#### WORK ORDER:
Copy out all the data, word for word.
*-*-*
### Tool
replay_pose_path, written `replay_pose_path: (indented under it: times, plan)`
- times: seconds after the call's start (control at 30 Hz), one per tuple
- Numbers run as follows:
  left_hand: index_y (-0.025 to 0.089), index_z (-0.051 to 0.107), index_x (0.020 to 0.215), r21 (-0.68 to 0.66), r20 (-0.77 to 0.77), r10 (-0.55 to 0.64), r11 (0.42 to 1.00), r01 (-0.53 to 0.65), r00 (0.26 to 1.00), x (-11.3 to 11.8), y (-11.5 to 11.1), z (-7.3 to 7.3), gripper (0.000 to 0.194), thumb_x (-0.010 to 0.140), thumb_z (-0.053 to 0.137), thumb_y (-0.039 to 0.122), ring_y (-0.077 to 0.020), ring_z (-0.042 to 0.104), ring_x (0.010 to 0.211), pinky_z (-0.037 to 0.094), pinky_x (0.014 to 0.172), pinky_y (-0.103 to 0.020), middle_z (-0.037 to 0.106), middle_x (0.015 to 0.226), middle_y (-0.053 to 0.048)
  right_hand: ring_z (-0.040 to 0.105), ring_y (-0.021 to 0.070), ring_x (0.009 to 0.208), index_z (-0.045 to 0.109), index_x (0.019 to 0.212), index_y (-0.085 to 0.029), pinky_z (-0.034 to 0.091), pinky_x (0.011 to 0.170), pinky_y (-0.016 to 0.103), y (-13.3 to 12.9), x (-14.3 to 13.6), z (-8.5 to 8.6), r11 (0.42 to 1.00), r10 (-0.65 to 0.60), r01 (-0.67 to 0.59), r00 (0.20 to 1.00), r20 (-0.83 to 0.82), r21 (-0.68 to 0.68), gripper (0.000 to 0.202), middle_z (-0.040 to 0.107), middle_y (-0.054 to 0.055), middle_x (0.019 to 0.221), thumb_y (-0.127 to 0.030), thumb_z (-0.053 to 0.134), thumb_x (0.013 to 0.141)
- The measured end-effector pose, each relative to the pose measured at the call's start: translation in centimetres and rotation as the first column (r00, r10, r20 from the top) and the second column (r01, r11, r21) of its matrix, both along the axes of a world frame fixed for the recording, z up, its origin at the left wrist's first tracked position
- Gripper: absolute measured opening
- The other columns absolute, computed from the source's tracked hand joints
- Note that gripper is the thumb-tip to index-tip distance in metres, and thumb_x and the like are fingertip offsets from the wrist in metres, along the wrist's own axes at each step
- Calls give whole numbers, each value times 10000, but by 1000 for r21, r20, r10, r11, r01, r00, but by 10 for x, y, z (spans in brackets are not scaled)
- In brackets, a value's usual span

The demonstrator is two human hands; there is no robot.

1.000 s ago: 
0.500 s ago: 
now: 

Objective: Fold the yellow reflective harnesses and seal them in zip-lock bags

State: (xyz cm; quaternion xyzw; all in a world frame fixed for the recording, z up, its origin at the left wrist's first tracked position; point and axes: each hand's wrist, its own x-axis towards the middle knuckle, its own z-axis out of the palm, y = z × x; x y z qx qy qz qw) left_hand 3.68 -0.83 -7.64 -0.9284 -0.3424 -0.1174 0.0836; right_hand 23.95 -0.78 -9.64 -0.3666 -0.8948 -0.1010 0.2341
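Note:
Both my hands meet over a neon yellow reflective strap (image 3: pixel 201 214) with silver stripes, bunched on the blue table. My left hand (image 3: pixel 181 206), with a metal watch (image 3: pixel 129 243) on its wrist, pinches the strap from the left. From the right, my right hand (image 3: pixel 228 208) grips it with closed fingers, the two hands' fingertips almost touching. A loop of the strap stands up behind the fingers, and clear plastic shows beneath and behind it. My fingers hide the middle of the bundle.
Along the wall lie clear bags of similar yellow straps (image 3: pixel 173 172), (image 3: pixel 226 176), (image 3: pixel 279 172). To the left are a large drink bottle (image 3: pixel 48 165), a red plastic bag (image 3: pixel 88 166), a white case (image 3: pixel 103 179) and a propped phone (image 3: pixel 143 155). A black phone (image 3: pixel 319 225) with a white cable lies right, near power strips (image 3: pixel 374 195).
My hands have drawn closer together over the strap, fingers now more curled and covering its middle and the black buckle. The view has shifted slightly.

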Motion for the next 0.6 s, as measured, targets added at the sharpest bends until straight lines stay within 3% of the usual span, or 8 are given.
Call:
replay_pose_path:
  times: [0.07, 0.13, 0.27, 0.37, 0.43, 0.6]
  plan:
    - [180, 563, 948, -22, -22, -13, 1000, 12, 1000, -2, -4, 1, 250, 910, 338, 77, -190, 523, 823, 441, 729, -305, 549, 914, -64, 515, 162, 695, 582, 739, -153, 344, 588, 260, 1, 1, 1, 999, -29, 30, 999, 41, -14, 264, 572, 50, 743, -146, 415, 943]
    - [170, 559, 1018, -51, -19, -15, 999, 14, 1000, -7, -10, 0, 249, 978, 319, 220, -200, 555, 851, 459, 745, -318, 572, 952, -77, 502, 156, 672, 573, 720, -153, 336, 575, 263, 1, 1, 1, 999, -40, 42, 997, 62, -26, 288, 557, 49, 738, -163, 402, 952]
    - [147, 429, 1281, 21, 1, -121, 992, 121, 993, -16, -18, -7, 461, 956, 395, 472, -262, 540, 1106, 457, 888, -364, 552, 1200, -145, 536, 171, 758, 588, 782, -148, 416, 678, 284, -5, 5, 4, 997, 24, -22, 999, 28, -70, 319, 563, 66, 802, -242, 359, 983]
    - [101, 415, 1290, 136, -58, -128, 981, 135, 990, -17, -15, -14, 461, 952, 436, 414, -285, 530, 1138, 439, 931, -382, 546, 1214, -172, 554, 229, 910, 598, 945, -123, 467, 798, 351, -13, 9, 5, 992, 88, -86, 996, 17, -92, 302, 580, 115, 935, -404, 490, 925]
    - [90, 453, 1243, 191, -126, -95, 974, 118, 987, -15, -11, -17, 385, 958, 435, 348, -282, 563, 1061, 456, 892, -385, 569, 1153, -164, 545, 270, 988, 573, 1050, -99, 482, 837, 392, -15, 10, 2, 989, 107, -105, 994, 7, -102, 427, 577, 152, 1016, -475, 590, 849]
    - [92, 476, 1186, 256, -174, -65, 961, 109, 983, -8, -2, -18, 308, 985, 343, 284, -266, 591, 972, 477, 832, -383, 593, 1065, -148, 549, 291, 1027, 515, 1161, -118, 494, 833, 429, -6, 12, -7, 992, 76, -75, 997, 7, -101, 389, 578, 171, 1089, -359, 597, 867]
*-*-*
#### YOUR RESPONSE:
### Tool
replay_pose_path, written `replay_pose_path: (indented under it: times, plan)`
- times: seconds after the call's start (control at 30 Hz), one per tuple
- Numbers run as follows:
  left_hand: index_y (-0.025 to 0.089), index_z (-0.051 to 0.107), index_x (0.020 to 0.215), r21 (-0.68 to 0.66), r20 (-0.77 to 0.77), r10 (-0.55 to 0.64), r11 (0.42 to 1.00), r01 (-0.53 to 0.65), r00 (0.26 to 1.00), x (-11.3 to 11.8), y (-11.5 to 11.1), z (-7.3 to 7.3), gripper (0.000 to 0.194), thumb_x (-0.010 to 0.140), thumb_z (-0.053 to 0.137), thumb_y (-0.039 to 0.122), ring_y (-0.077 to 0.020), ring_z (-0.042 to 0.104), ring_x (0.010 to 0.211), pinky_z (-0.037 to 0.094), pinky_x (0.014 to 0.172), pinky_y (-0.103 to 0.020), middle_z (-0.037 to 0.106), middle_x (0.015 to 0.226), middle_y (-0.053 to 0.048)
  right_hand: ring_z (-0.040 to 0.105), ring_y (-0.021 to 0.070), ring_x (0.009 to 0.208), index_z (-0.045 to 0.109), index_x (0.019 to 0.212), index_y (-0.085 to 0.029), pinky_z (-0.034 to 0.091), pinky_x (0.011 to 0.170), pinky_y (-0.016 to 0.103), y (-13.3 to 12.9), x (-14.3 to 13.6), z (-8.5 to 8.6), r11 (0.42 to 1.00), r10 (-0.65 to 0.60), r01 (-0.67 to 0.59), r00 (0.20 to 1.00), r20 (-0.83 to 0.82), r21 (-0.68 to 0.68), gripper (0.000 to 0.202), middle_z (-0.040 to 0.107), middle_y (-0.054 to 0.055), middle_x (0.019 to 0.221), thumb_y (-0.127 to 0.030), thumb_z (-0.053 to 0.134), thumb_x (0.013 to 0.141)
- The measured end-effector pose, each relative to the pose measured at the call's start: translation in centimetres and rotation as the first column (r00, r10, r20 from the top) and the second column (r01, r11, r21) of its matrix, both along the axes of a world frame fixed for the recording, z up, its origin at the left wrist's first tracked position
- Gripper: absolute measured opening
- The other columns absolute, computed from the source's tracked hand joints
- Note that gripper is the thumb-tip to index-tip distance in metres, and thumb_x and the like are fingertip offsets from the wrist in metres, along the wrist's own axes at each step
- Calls give whole numbers, each value times 10000, but by 1000 for r21, r20, r10, r11, r01, r00, but by 10 for x, y, z (spans in brackets are not scaled)
- In brackets, a value's usual span

The demonstrator is two human hands; there is no robot.

1.000 s ago: 
0.500 s ago: 
now: 

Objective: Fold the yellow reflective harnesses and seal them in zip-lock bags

State: (xyz cm; quaternion xyzw; all in a world frame fixed for the recording, z up, its origin at the left wrist's first tracked position; point and axes: each hand's wrist, its own x-axis towards the middle knuckle, its own z-axis out of the palm, y = z × x; x y z qx qy qz qw) left_hand 3.68 -0.83 -7.64 -0.9284 -0.3424 -0.1174 0.0836; right_hand 23.95 -0.78 -9.64 -0.3666 -0.8948 -0.1010 0.2341
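Note:
Both my hands meet over a neon yellow reflective strap (image 3: pixel 201 214) with silver stripes, bunched on the blue table. My left hand (image 3: pixel 181 206), with a metal watch (image 3: pixel 129 243) on its wrist, pinches the strap from the left. From the right, my right hand (image 3: pixel 228 208) grips it with closed fingers, the two hands' fingertips almost touching. A loop of the strap stands up behind the fingers, and clear plastic shows beneath and behind it. My fingers hide the middle of the bundle.
Along the wall lie clear bags of similar yellow straps (image 3: pixel 173 172), (image 3: pixel 226 176), (image 3: pixel 279 172). To the left are a large drink bottle (image 3: pixel 48 165), a red plastic bag (image 3: pixel 88 166), a white case (image 3: pixel 103 179) and a propped phone (image 3: pixel 143 155). A black phone (image 3: pixel 319 225) with a white cable lies right, near power strips (image 3: pixel 374 195).
My hands have drawn closer together over the strap, fingers now more curled and covering its middle and the black buckle. The view has shifted slightly.
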
Motion for the next 0.6 s, as measured, targets added at the sharpest bends until straight lines stay within 3% of the usual span, or 8 are given.
Call:
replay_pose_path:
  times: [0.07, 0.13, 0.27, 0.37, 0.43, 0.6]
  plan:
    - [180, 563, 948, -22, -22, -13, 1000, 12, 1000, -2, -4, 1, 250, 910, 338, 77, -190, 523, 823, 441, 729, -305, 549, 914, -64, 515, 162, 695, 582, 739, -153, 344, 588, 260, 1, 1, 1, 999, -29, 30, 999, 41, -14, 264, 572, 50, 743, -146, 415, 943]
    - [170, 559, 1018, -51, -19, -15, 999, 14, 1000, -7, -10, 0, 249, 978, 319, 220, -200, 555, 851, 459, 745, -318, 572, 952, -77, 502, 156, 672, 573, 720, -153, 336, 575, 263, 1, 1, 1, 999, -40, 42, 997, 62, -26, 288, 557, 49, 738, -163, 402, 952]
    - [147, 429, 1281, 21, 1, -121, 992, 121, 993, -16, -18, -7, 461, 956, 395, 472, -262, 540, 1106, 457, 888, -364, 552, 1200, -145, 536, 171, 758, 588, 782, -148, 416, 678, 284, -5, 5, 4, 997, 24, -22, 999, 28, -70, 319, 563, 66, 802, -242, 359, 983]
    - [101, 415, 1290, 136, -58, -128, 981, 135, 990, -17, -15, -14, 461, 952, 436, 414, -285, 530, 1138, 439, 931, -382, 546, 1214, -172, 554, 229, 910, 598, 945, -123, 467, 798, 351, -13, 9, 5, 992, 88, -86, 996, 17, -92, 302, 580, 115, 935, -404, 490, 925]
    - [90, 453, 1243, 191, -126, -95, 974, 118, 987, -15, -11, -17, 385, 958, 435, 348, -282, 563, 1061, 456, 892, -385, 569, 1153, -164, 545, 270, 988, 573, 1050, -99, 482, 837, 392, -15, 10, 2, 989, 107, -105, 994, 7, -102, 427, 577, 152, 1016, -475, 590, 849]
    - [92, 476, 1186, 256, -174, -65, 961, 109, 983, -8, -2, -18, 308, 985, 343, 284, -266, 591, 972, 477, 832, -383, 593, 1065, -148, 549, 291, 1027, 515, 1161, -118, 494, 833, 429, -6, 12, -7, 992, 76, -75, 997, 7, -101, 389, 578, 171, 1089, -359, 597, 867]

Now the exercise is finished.